[TASK DIRECTIONS] Please restate the listing that follows without changing anything.

[PROVIDED MATERIAL]
═══
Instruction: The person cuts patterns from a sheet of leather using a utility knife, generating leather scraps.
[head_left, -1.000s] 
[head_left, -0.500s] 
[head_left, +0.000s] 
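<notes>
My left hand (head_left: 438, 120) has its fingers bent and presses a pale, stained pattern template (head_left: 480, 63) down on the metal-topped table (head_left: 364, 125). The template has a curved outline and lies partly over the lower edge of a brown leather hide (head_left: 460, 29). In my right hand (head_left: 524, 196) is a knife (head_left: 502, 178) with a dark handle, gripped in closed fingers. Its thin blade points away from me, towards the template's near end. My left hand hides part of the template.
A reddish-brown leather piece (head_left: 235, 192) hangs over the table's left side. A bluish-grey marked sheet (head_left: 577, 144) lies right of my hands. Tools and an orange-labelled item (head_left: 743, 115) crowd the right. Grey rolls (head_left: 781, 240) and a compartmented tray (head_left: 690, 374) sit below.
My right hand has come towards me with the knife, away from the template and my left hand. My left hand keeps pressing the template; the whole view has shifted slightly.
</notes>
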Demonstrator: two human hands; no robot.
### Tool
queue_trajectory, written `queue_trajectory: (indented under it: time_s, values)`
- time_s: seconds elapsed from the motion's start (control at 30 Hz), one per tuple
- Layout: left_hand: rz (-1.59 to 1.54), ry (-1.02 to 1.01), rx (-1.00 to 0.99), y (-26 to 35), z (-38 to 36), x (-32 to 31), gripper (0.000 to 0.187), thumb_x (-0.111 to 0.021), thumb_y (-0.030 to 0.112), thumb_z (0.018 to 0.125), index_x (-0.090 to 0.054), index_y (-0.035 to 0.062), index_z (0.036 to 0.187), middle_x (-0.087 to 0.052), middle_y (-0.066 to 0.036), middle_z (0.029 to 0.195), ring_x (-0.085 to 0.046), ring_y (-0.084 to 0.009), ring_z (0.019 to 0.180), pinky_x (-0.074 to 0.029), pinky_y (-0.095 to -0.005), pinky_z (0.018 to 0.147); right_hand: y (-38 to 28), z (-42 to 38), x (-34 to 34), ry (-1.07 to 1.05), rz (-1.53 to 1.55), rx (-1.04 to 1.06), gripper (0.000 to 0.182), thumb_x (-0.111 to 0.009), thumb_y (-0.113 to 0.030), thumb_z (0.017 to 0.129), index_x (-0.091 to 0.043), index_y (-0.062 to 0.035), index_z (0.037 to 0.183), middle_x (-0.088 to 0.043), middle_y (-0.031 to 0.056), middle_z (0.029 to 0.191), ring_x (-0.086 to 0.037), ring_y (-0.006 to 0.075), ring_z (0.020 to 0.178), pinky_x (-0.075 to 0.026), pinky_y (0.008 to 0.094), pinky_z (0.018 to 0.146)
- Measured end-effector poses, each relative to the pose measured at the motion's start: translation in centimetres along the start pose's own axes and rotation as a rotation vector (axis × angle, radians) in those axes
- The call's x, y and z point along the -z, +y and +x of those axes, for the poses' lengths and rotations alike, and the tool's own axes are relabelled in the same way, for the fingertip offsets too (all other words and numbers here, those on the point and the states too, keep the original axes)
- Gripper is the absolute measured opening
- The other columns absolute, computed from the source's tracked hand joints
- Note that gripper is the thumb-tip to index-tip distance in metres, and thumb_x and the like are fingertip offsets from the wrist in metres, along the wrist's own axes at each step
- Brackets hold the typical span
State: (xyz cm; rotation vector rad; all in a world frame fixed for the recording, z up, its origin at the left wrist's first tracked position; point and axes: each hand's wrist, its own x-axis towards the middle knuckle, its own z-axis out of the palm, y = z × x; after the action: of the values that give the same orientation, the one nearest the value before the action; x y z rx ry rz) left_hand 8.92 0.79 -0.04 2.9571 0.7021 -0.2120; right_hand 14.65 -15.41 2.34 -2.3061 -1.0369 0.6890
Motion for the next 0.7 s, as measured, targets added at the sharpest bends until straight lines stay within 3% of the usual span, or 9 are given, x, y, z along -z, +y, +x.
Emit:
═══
[TASK ANSWER]
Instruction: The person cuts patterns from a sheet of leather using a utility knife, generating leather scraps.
[head_left, -1.000s] 
[head_left, -0.500s] 
[head_left, +0.000s] 
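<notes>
My left hand (head_left: 438, 120) has its fingers bent and presses a pale, stained pattern template (head_left: 480, 63) down on the metal-topped table (head_left: 364, 125). The template has a curved outline and lies partly over the lower edge of a brown leather hide (head_left: 460, 29). In my right hand (head_left: 524, 196) is a knife (head_left: 502, 178) with a dark handle, gripped in closed fingers. Its thin blade points away from me, towards the template's near end. My left hand hides part of the template.
A reddish-brown leather piece (head_left: 235, 192) hangs over the table's left side. A bluish-grey marked sheet (head_left: 577, 144) lies right of my hands. Tools and an orange-labelled item (head_left: 743, 115) crowd the right. Grey rolls (head_left: 781, 240) and a compartmented tray (head_left: 690, 374) sit below.
My right hand has come towards me with the knife, away from the template and my left hand. My left hand keeps pressing the template; the whole view has shifted slightly.
</notes>
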Demonstrator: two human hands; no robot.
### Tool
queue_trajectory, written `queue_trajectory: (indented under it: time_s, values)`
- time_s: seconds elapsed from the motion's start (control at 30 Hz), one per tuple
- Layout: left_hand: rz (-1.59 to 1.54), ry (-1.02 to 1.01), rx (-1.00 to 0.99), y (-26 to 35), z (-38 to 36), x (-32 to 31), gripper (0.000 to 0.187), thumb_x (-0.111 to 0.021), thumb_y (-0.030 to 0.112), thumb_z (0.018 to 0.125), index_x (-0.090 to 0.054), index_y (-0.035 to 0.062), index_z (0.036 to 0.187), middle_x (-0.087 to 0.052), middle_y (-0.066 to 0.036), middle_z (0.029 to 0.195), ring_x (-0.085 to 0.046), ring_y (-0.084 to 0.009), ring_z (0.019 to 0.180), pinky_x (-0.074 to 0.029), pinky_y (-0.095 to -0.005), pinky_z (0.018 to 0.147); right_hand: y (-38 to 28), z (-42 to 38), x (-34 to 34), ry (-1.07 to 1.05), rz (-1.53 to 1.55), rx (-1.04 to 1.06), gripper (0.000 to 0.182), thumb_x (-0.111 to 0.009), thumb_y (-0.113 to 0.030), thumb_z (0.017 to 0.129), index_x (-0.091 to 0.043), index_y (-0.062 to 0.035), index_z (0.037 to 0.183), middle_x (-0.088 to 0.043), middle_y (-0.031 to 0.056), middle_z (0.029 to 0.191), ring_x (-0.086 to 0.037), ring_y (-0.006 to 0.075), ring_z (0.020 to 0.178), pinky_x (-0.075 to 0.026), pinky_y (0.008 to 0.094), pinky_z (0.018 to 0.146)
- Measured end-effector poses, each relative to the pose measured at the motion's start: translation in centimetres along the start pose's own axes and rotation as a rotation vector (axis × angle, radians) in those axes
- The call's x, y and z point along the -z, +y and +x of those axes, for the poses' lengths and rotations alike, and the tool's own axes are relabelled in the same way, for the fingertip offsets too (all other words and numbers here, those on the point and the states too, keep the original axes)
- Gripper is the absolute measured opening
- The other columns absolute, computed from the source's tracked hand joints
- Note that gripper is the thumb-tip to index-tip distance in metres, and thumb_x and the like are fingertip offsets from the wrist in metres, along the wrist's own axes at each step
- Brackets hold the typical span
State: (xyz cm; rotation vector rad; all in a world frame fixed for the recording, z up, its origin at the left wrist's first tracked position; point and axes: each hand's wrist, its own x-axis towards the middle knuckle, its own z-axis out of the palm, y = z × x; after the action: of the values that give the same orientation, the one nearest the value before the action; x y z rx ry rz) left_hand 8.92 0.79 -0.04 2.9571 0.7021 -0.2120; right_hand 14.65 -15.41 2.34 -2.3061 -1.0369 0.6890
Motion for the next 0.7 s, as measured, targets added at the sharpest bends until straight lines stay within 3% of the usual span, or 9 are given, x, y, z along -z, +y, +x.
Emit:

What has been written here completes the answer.